## Your task
Transcribe each line below verbatim; pictures excluded.

## Provided data

-.-.-

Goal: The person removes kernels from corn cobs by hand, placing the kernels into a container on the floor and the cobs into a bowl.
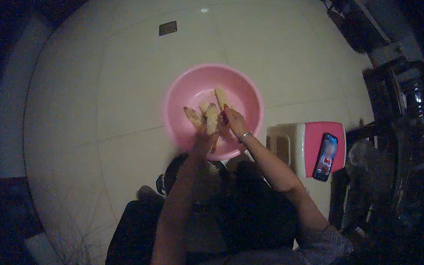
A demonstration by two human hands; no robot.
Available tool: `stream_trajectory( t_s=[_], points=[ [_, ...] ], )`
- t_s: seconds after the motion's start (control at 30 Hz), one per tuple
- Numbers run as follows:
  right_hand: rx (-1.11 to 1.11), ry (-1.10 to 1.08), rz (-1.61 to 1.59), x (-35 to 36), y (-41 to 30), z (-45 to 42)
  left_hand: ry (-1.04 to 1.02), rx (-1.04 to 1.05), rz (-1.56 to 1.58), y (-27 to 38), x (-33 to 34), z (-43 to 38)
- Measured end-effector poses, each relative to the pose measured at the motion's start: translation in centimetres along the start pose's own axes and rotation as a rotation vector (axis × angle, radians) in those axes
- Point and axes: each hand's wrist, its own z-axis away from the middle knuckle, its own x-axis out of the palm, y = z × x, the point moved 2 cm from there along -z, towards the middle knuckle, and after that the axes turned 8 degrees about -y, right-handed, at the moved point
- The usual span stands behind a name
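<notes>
A pink plastic basin (245,81) stands on the tiled floor in front of me, with several ears of corn in it. My left hand (206,139), in shadow at the near side, holds an upright ear of corn (212,119). A second ear with a brownish tip (192,115) leans to its left, and part of another ear (203,106) shows behind. My right hand (235,120), wearing a bracelet at the wrist, has curled fingers at the lower end of a pale ear of corn (221,96). Whether those fingers grip it is too blurred to tell.
On my right, a stool (308,146) with a pink and white top bears a lit phone (325,157). A dark flat rectangle (167,28) and a small round white piece (204,10) lie on the floor beyond the basin. Dark furniture (395,99) lines the right side.
</notes>
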Motion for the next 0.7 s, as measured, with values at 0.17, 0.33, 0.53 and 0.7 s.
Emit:
stream_trajectory(
  t_s=[0.17, 0.33, 0.53, 0.7],
  points=[
    [-0.204, 0.041, 0.351, 2.2, -0.6, 0.5, -0.03, 0.078, -0.043, 0.1, 1.2, 0.2],
    [-0.066, 0.116, 0.456, 2.1, -2.9, 0.4, 0.058, 0.138, -0.059, -0.7, 1.4, -0.6],
    [-0.209, 0.257, 0.546, 3.3, -4.2, 0.5, 0.422, 0.258, -0.498, -1.1, 1.7, -0.2],
    [-0.233, 0.175, 0.502, 2.4, -4.3, 0.0, 0.42, 0.321, -0.505, 1.2, 3.0, 0.8]
  ],
)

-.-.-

## Exercise result
Goal: The person removes kernels from corn cobs by hand, placing the kernels into a container on the floor and the cobs into a bowl.
A demonstration by two human hands; no robot.
Available tool: `stream_trajectory( t_s=[_], points=[ [_, ...] ], )`
- t_s: seconds after the motion's start (control at 30 Hz), one per tuple
- Numbers run as follows:
  right_hand: rx (-1.11 to 1.11), ry (-1.10 to 1.08), rz (-1.61 to 1.59), x (-35 to 36), y (-41 to 30), z (-45 to 42)
  left_hand: ry (-1.04 to 1.02), rx (-1.04 to 1.05), rz (-1.56 to 1.58), y (-27 to 38), x (-33 to 34), z (-43 to 38)
- Measured end-effector poses, each relative to the pose measured at the motion's start: translation in centimetres along the start pose's own axes and rotation as a rotation vector (axis × angle, radians) in those axes
- Point and axes: each hand's wrist, its own z-axis away from the middle knuckle, its own x-axis out of the palm, y = z × x, the point moved 2 cm from there along -z, towards the middle knuckle, and after that the axes turned 8 degrees about -y, right-handed, at the moved point
- The usual span stands behind a name
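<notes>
A pink plastic basin (245,81) stands on the tiled floor in front of me, with several ears of corn in it. My left hand (206,139), in shadow at the near side, holds an upright ear of corn (212,119). A second ear with a brownish tip (192,115) leans to its left, and part of another ear (203,106) shows behind. My right hand (235,120), wearing a bracelet at the wrist, has curled fingers at the lower end of a pale ear of corn (221,96). Whether those fingers grip it is too blurred to tell.
On my right, a stool (308,146) with a pink and white top bears a lit phone (325,157). A dark flat rectangle (167,28) and a small round white piece (204,10) lie on the floor beyond the basin. Dark furniture (395,99) lines the right side.
</notes>
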Motion for the next 0.7 s, as measured, with values at 0.17, 0.33, 0.53 and 0.7 s.
Emit:
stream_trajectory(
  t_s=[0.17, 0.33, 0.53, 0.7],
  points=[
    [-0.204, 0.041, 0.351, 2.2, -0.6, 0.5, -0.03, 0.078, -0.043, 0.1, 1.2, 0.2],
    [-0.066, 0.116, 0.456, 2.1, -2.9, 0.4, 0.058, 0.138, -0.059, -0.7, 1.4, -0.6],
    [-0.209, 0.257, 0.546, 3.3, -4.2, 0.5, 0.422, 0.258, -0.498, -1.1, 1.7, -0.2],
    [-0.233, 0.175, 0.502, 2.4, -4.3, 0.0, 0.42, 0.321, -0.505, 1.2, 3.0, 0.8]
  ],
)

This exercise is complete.